» **THE TASK**
Give the data again exactly as written, without any of its pictures.

» **PROVIDED DATA**
::::

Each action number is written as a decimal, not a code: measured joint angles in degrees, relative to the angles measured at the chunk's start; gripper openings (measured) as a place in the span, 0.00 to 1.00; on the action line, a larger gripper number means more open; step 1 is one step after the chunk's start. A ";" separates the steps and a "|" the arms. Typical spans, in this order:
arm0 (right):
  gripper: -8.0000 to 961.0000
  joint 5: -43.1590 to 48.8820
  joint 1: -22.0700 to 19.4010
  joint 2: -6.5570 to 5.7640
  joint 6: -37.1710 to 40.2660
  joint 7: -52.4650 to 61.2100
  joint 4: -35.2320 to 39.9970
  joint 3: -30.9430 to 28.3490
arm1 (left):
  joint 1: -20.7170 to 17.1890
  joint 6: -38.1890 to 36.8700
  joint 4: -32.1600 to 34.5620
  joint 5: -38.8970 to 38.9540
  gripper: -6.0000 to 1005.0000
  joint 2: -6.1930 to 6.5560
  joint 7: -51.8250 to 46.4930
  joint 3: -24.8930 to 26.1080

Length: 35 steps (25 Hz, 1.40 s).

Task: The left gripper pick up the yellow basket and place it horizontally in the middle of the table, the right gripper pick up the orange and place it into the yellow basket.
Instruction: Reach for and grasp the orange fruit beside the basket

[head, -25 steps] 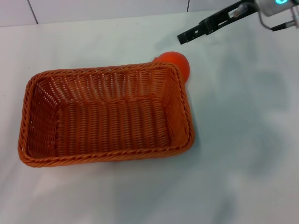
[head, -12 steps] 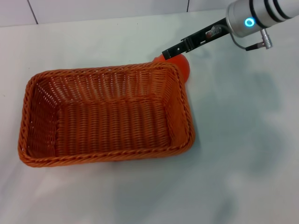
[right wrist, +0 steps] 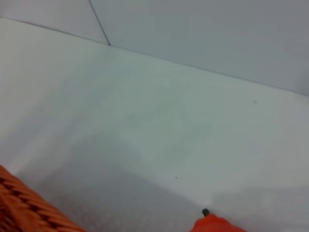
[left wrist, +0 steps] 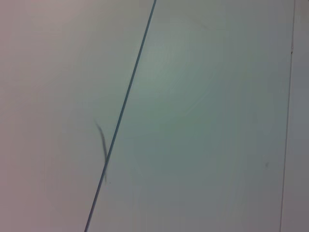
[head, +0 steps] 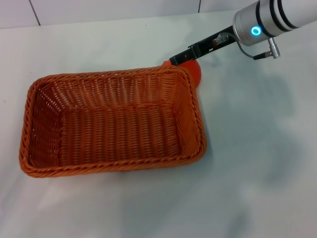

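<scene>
counter [head: 257, 163]: white, matte, carries everything; the wall panels run along its far edge, beyond the right claw.
basket [head: 111, 121]: big woven orange-brown rectangle, lying flat and open side up, empty inside. Sits on the near-left side of the right claw; its far right corner lies just under and beside the claw tip. A bit of its braided rim [right wrist: 29, 210] shows in the right wrist view.
right arm: silver-white wrist with black bands and a lit blue ring [head: 255, 30], coming in from the far right, angled down toward the basket corner.
right claw [head: 184, 54]: slim black fingers, tip right over the top of the orange, close above it or touching, cannot tell which. Only a dark bar shows from the head view, so whether the fingers are spread or closed cannot be told.
orange [head: 194, 71]: glossy orange-red ball on the counter, outside the basket, pressed against the basket's far right corner, directly below the claw tip and partly hidden by it. In the right wrist view only its top with the dark stem nub [right wrist: 215, 223] shows, with bare counter beyond it.
left claw: not seen in any view; left wrist view shows only pale wall panels and a dark seam [left wrist: 126, 104].
</scene>
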State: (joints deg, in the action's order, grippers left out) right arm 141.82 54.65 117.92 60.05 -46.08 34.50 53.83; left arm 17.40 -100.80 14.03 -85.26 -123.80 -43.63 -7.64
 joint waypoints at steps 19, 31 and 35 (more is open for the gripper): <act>0.84 -0.17 0.01 1.40 -6.49 -0.68 -3.35 3.82 | -0.09 -0.51 -0.23 -0.09 0.57 -0.03 0.04 -0.01; 0.54 -2.05 -0.52 0.93 -5.54 -0.68 -2.66 3.95 | -0.09 -0.32 -0.23 0.36 0.57 0.11 0.04 0.25; 0.42 -2.00 -0.53 1.00 -5.52 -1.16 -2.90 4.03 | -0.09 -0.18 -0.23 0.39 0.57 0.13 0.04 0.32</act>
State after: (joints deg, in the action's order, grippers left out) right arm 139.82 54.12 118.92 54.53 -47.24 31.60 57.86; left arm 17.31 -100.98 13.80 -84.87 -123.67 -43.59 -7.32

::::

» **WORKED SOLUTION**
Each action number is written as a decimal, not a code: measured joint angles in degrees, relative to the angles measured at the chunk's start; gripper openings (measured) as a place in the span, 0.00 to 1.00; on the action line, a larger gripper number means more open; step 1 is one step after the chunk's start. A ";" separates the steps and a "|" the arms. Typical spans, in this order:
arm0 (right):
  gripper: -8.0000 to 961.0000
  joint 5: -43.1590 to 48.8820
  joint 1: -22.0700 to 19.4010
  joint 2: -6.5570 to 5.7640
  joint 6: -37.1710 to 40.2660
  joint 7: -52.4650 to 61.2100
  joint 4: -35.2320 to 39.9970
  joint 3: -30.9430 to 28.3490
arm1 (left):
  joint 1: -20.7170 to 17.1890
  joint 6: -38.1890 to 36.8700
  joint 4: -32.1600 to 34.5620
  joint 5: -38.8970 to 38.9540
  gripper: -6.0000 to 1005.0000
  joint 2: -6.1930 to 6.5560
  joint 7: -51.8250 to 46.4930
  joint 3: -24.8930 to 26.1080

Length: 35 steps (25 Hz, 1.40 s).

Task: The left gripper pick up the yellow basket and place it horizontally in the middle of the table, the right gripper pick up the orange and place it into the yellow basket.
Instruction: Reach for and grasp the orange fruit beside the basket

[head, -25 steps] 
[head, -12 steps] 
[right wrist, +0 steps] 
[left wrist, +0 steps] 
[head, +0 steps] 

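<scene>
counter [head: 257, 163]: white, matte, carries everything; the wall panels run along its far edge, beyond the right claw.
basket [head: 111, 121]: big woven orange-brown rectangle, lying flat and open side up, empty inside. Sits on the near-left side of the right claw; its far right corner lies just under and beside the claw tip. A bit of its braided rim [right wrist: 29, 210] shows in the right wrist view.
right arm: silver-white wrist with black bands and a lit blue ring [head: 255, 30], coming in from the far right, angled down toward the basket corner.
right claw [head: 184, 54]: slim black fingers, tip right over the top of the orange, close above it or touching, cannot tell which. Only a dark bar shows from the head view, so whether the fingers are spread or closed cannot be told.
orange [head: 194, 71]: glossy orange-red ball on the counter, outside the basket, pressed against the basket's far right corner, directly below the claw tip and partly hidden by it. In the right wrist view only its top with the dark stem nub [right wrist: 215, 223] shows, with bare counter beyond it.
left claw: not seen in any view; left wrist view shows only pale wall panels and a dark seam [left wrist: 126, 104].
</scene>
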State: (joints deg, in the action's order, grippers left out) right arm 141.82 54.65 117.92 60.05 -46.08 34.50 53.83; left arm 17.40 -100.80 14.03 -85.26 -123.80 -43.63 -7.64
 joint waypoints at steps 19, 31 and 35 (more is open for the gripper): <act>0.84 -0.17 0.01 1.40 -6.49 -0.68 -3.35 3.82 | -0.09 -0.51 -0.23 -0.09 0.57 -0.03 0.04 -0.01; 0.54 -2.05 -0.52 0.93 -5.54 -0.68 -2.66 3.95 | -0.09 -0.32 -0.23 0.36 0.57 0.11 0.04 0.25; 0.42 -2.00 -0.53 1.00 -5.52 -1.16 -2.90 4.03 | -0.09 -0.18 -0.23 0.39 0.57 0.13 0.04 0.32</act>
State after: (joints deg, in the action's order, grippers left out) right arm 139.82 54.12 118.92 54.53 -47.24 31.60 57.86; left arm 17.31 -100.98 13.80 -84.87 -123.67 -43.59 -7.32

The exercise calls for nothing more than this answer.